"So, what kind of beer are you going to make?"(part 1)

(Editor's note: This is part one of a two-part series. The second post can be found here.)

If we had to pick the one question we get the most (besides the obvious “When are you going to open?”), it would be some variation of “What kind of beer are you going to make and serve?” The Bay Area is practically overflowing — thankfully — with craft beer nerds, and everyone we talk to is dying to know what they can expect from us.

We’ll start with a little backstory, because the history between Dan and myself has a lot to do with the direction we’re taking this brewery in. For those who don’t know, Dan and I met while working as engineers at Google in 2005, and over the years we’ve had the good fortune to travel quite a bit. Dan and I have drank beer either together or independently in over two dozen countries, and this has influenced us tremendously, both in terms of the beer we like to drink as well as the beer we want to brew and serve to you. 

Distilling our style into a few words is pretty tough, but the best way to describe it is this: We plan on making beers you love inspired from our love of traditional European beers — from Belgium, France, Germany, the UK, etc. — as well as from the Americas, and anywhere else we find amazing flavors.

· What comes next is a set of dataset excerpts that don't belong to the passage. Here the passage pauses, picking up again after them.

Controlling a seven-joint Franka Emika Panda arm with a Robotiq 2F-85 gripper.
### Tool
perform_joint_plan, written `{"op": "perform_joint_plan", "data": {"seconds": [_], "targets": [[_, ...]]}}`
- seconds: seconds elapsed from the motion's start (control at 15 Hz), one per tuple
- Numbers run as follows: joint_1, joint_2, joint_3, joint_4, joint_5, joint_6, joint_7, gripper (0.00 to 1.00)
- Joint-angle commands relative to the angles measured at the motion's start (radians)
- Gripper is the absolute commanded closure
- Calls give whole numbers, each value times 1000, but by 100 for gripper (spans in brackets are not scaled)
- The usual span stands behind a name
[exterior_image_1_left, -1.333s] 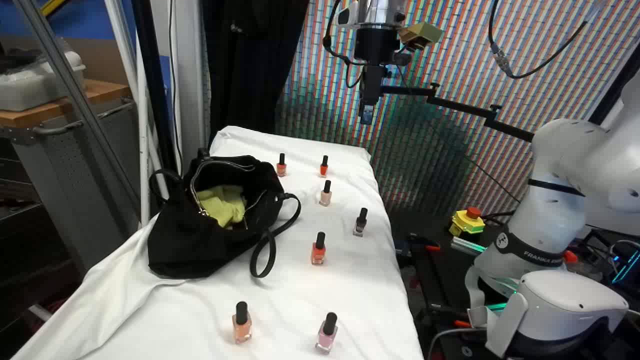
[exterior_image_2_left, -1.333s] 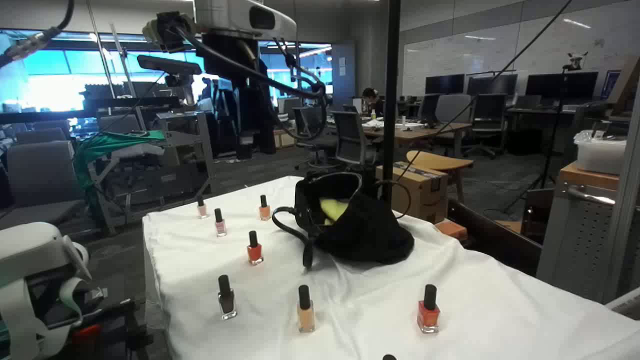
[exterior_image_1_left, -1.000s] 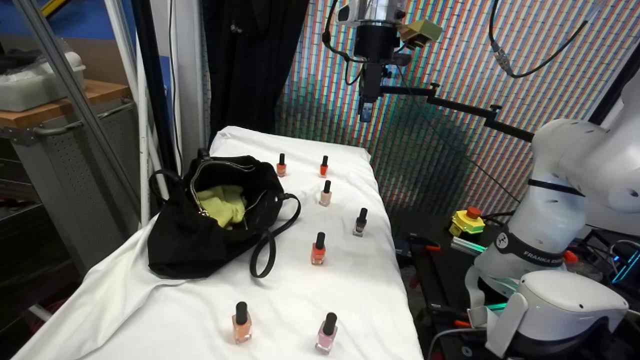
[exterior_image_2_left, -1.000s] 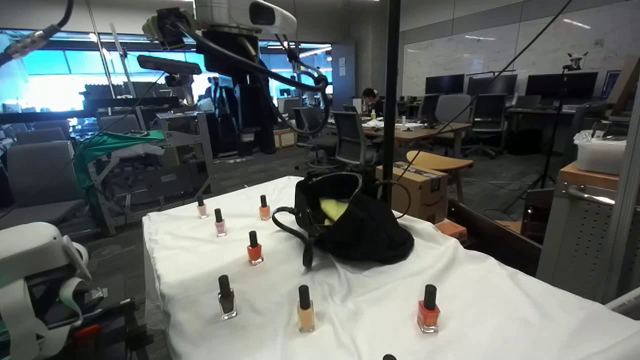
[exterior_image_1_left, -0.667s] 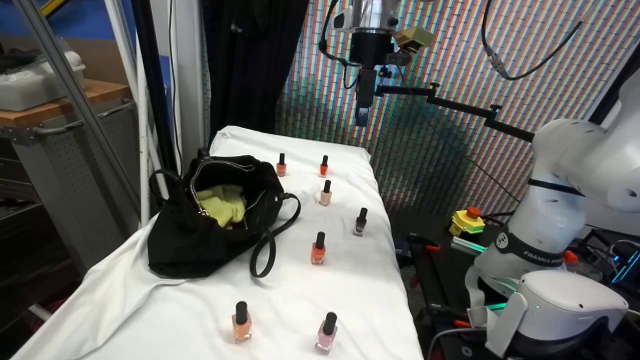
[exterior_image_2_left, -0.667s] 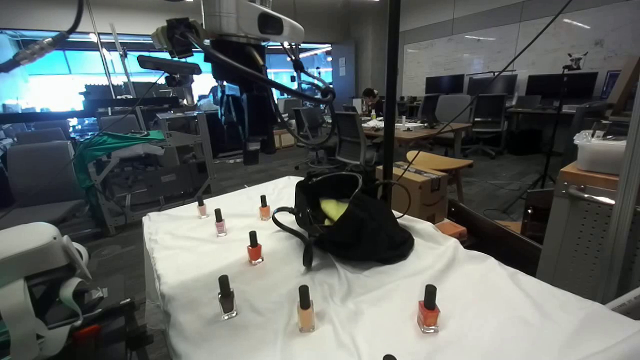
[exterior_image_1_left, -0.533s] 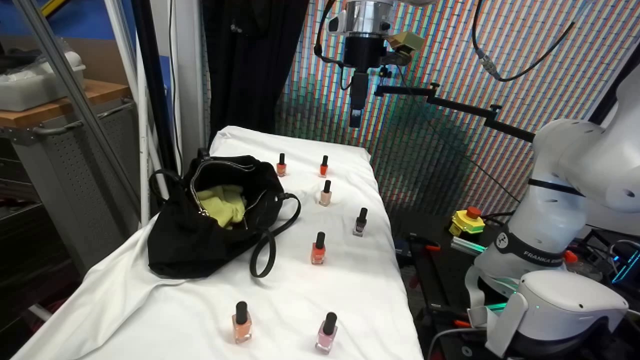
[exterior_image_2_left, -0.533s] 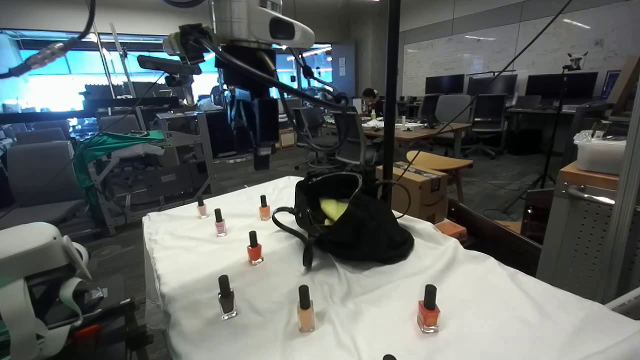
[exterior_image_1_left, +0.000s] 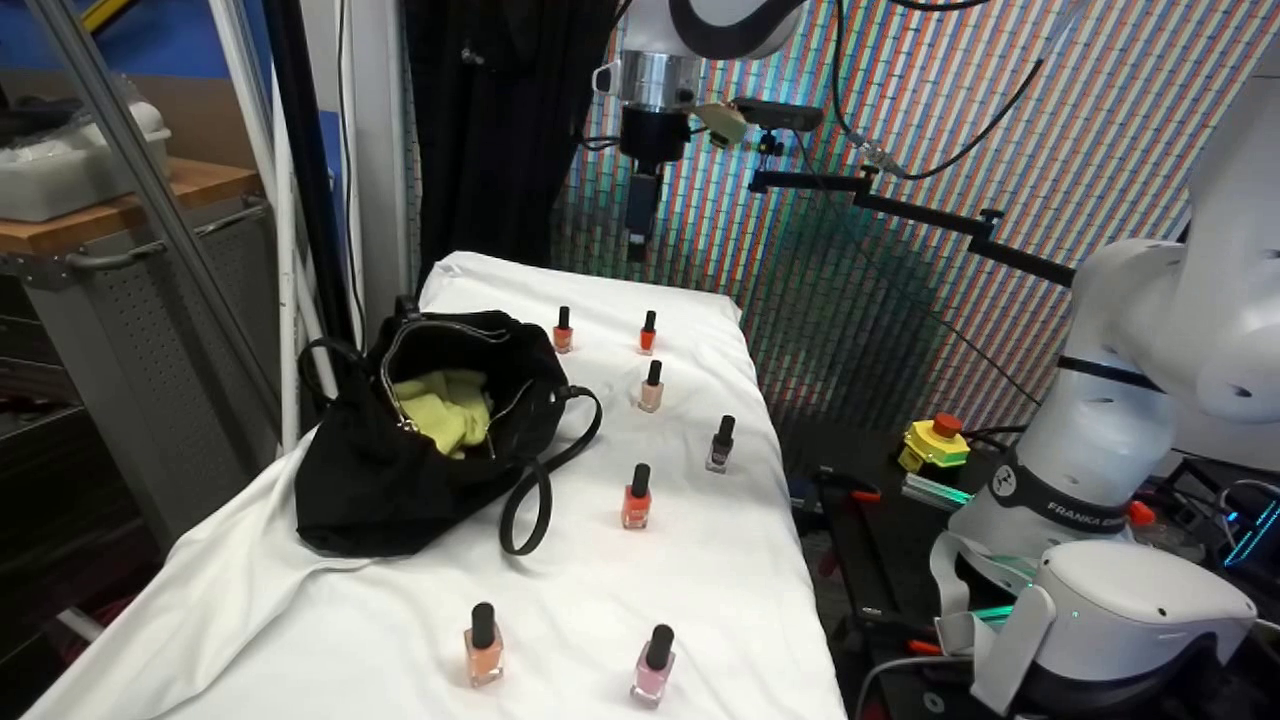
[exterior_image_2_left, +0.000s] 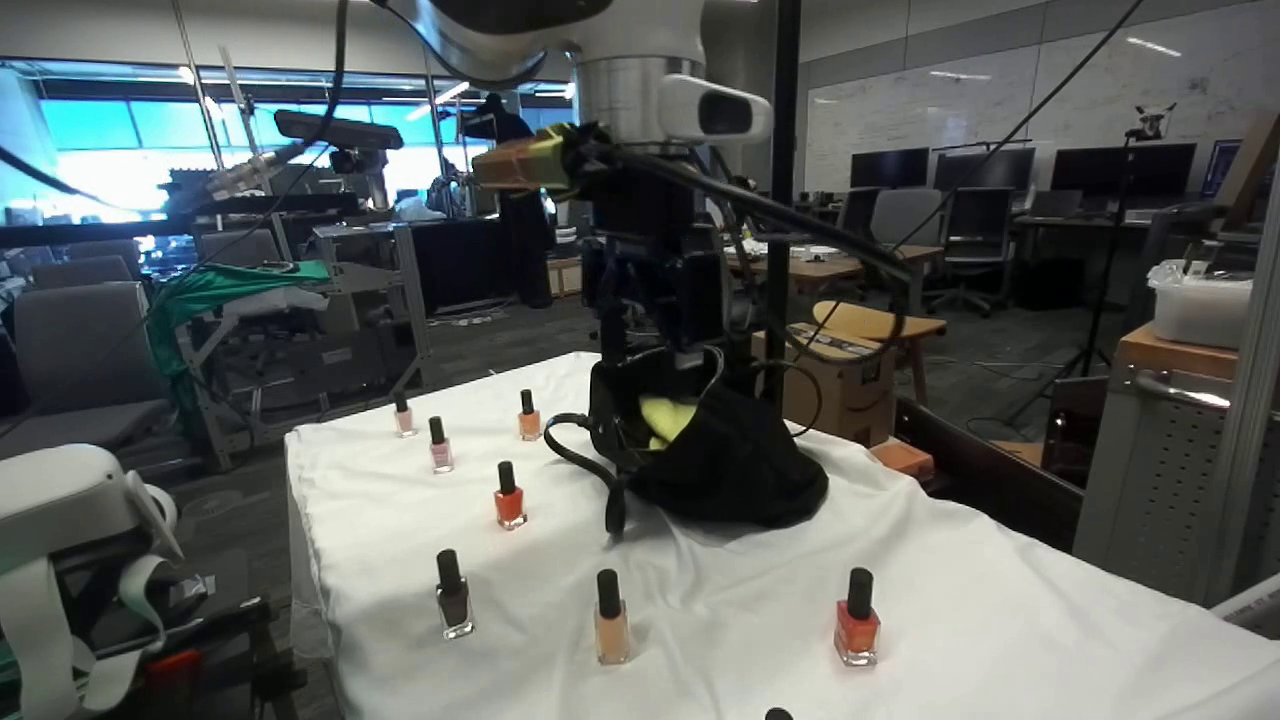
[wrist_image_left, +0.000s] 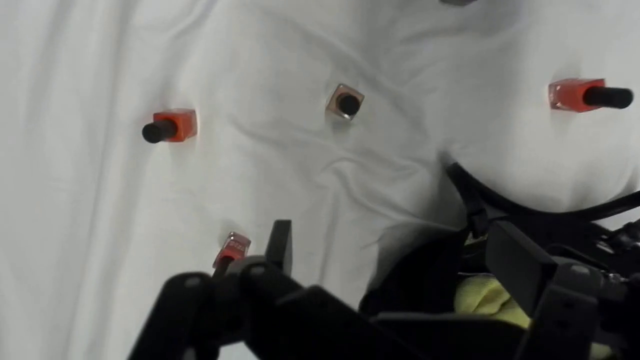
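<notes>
My gripper (wrist_image_left: 397, 250) stands open with nothing between its fingers. It hangs above the white-covered table in both exterior views, over the bag's mouth as seen in an exterior view (exterior_image_2_left: 650, 350). The black handbag (exterior_image_1_left: 390, 490) lies open with a yellow-green cloth (exterior_image_1_left: 448, 410) inside; in the wrist view the cloth (wrist_image_left: 487, 297) shows beside the right finger. Several upright nail polish bottles stand apart: orange (exterior_image_1_left: 563, 338), red (exterior_image_1_left: 648, 340), beige (exterior_image_1_left: 651, 395), dark (exterior_image_1_left: 720, 450), coral (exterior_image_1_left: 636, 505), peach (exterior_image_1_left: 484, 655), pink (exterior_image_1_left: 653, 675). A red bottle (wrist_image_left: 234, 247) is partly hidden behind the left finger.
The bag's strap (exterior_image_1_left: 540, 500) loops onto the cloth towards the bottles. A black camera bracket (exterior_image_1_left: 920, 220) reaches in behind the gripper. Beside the table are an emergency stop (exterior_image_1_left: 935, 445) and a white headset (exterior_image_1_left: 1140, 620). A black pole (exterior_image_2_left: 785, 200) rises behind the bag.
The gripper has travelled sideways towards the bag, to the left in an exterior view and to the right and lower in an exterior view. Bag and bottles have not moved.
</notes>
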Motion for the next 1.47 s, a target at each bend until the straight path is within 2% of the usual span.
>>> {"op": "perform_joint_plan", "data": {"seconds": [0.0,0.4,0.6,1.07,1.4], "targets": [[-47,152,-8,127,21,79,-75,0],[-165,343,25,271,120,155,-259,0],[-205,428,59,343,140,144,-349,0],[-226,553,110,456,104,116,-468,0],[-222,603,94,503,89,121,-425,0]]}}
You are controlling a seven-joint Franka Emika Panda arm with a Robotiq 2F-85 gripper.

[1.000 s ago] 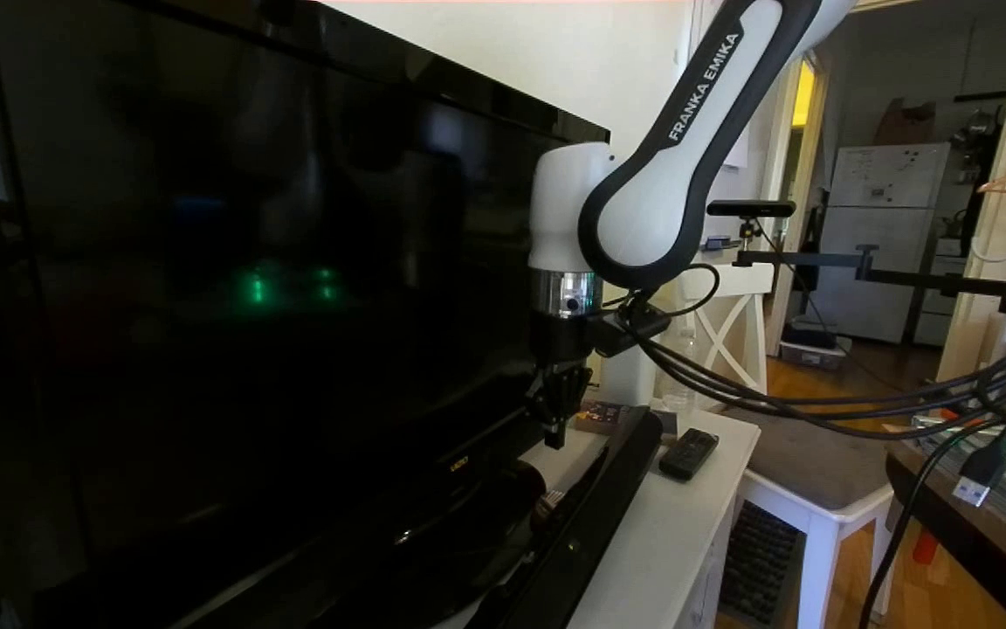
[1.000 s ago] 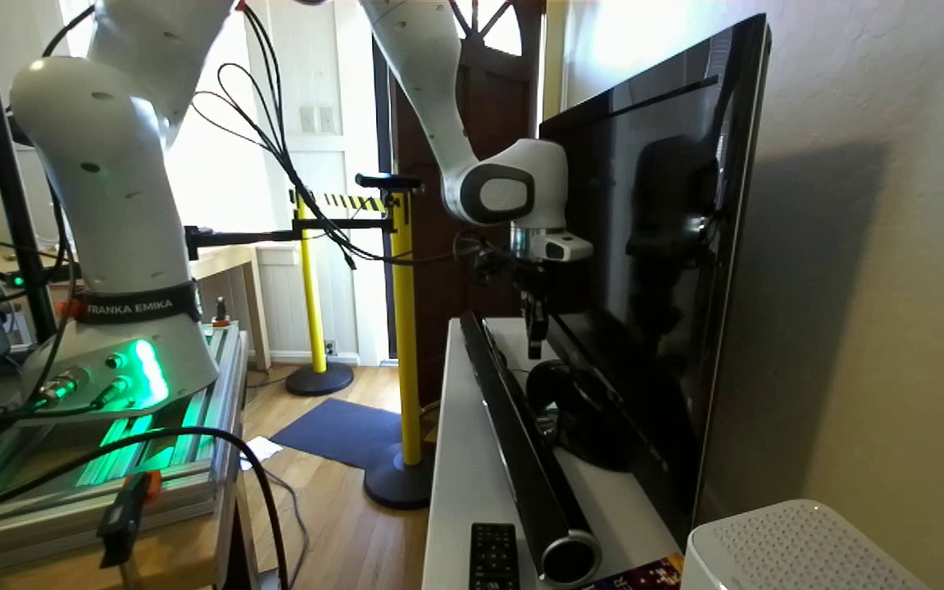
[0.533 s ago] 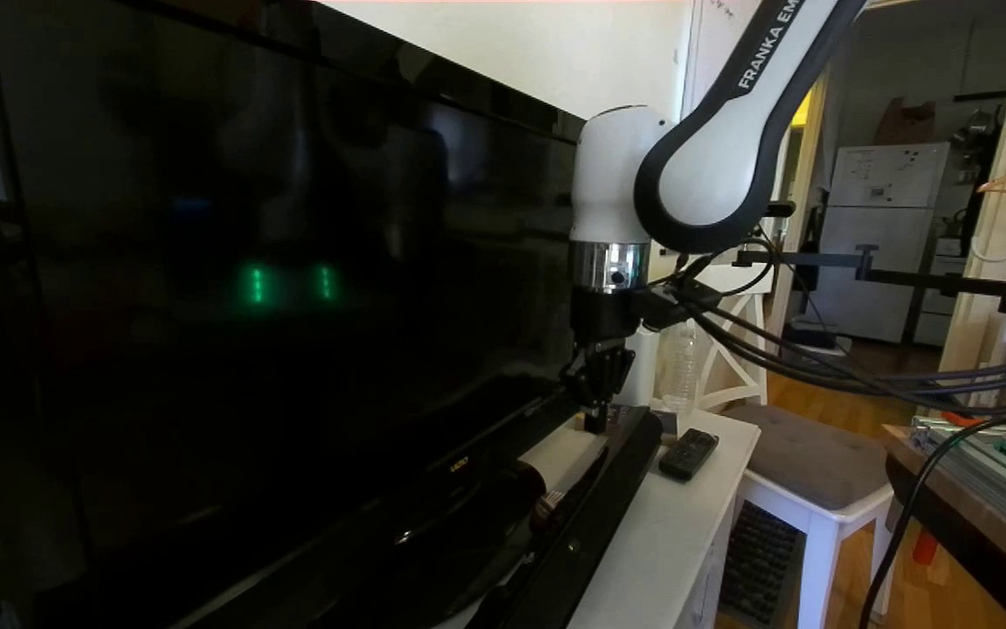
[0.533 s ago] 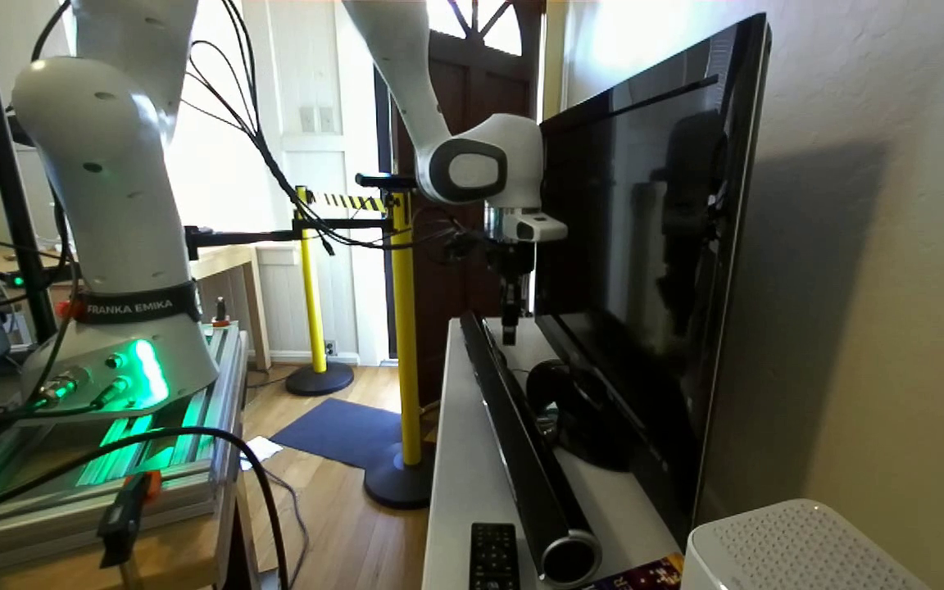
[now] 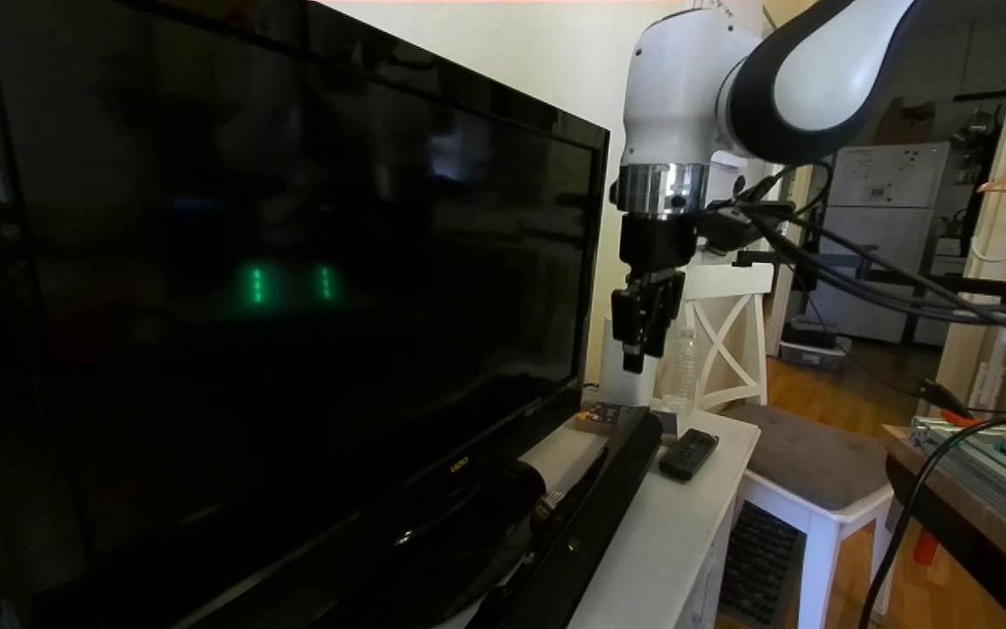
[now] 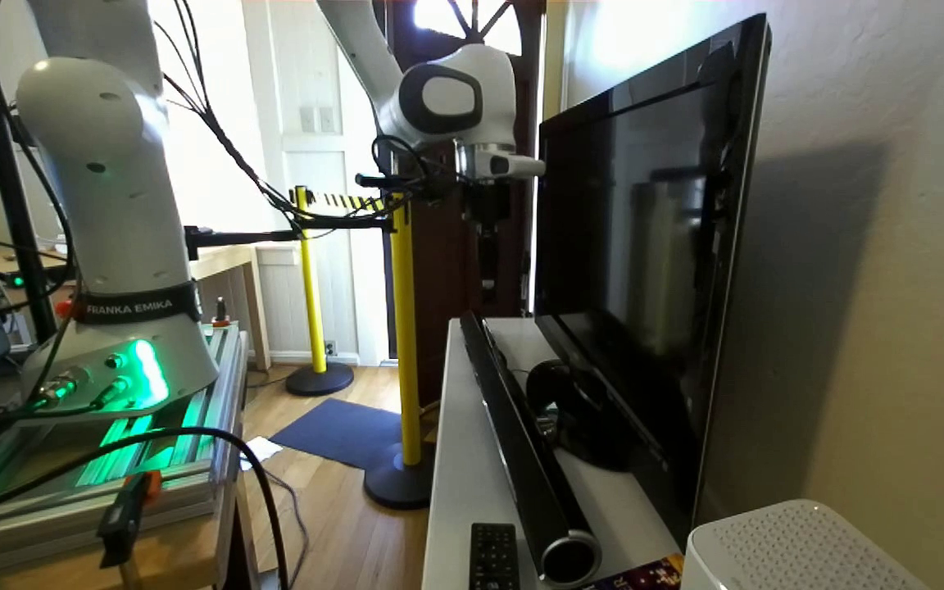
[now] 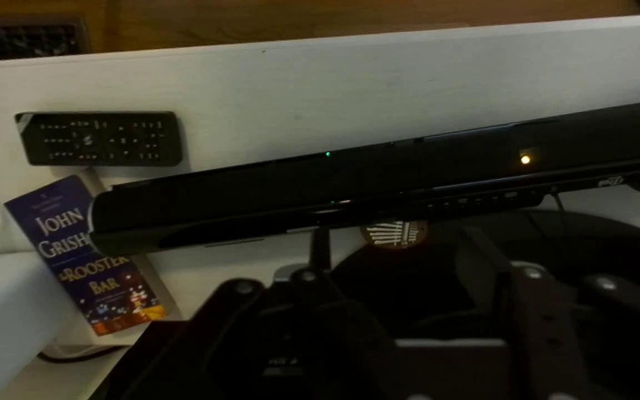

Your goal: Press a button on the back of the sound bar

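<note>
The sound bar (image 5: 595, 515) is a long, slim black bar lying on a white cabinet in front of the TV. In the wrist view the sound bar (image 7: 242, 194) crosses the picture, with a row of small buttons (image 7: 481, 201) along its back edge and a small orange glow on top. My gripper (image 5: 643, 354) hangs in the air, well above the bar and touching nothing. In an exterior view the gripper (image 6: 487, 287) shows higher than the bar's far end. Its fingers stand apart in the wrist view, and the gripper (image 7: 396, 239) has nothing between them.
The large black TV (image 6: 660, 246) stands close behind the bar. A remote (image 7: 100, 139) and a book (image 7: 81, 250) lie by the bar's end, near a white speaker-like box (image 6: 800, 549) and a clear bottle (image 5: 682, 371). A small round object with metal tines (image 7: 395, 233) sits behind the bar.
My gripper has risen from low beside the bar and drawn off sideways from the TV. Its fingers, together before, have spread apart. The bar, remote and book have stayed put.
</note>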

For example, we might take a West Coast pale ale and use Belgian yeast strains to impart a dry, fruity flavor. Or we’ll use a red wine yeast from our great friends at Sutton Cellars in a  sour weiss ale. Perhaps we’d take our favorite Belgian recipes and hop them a little more aggressively, or use date sugar & tamarind.

We don’t necessarily see this as “taking traditional beer recipes and tweaking them.” Rather, we’re drawing upon our experience drinking and tasting beer around the world, contemplating the characteristics we love most about those beers, and using that as inspiration to create  delicious San Leandro ales. And it’s not just beer we’re getting ideas from – we’ll take notes from our favorite foods, coffees, teas, herbaceous/smokey/peaty/oakey liquors, and anything else that tickles our fancy.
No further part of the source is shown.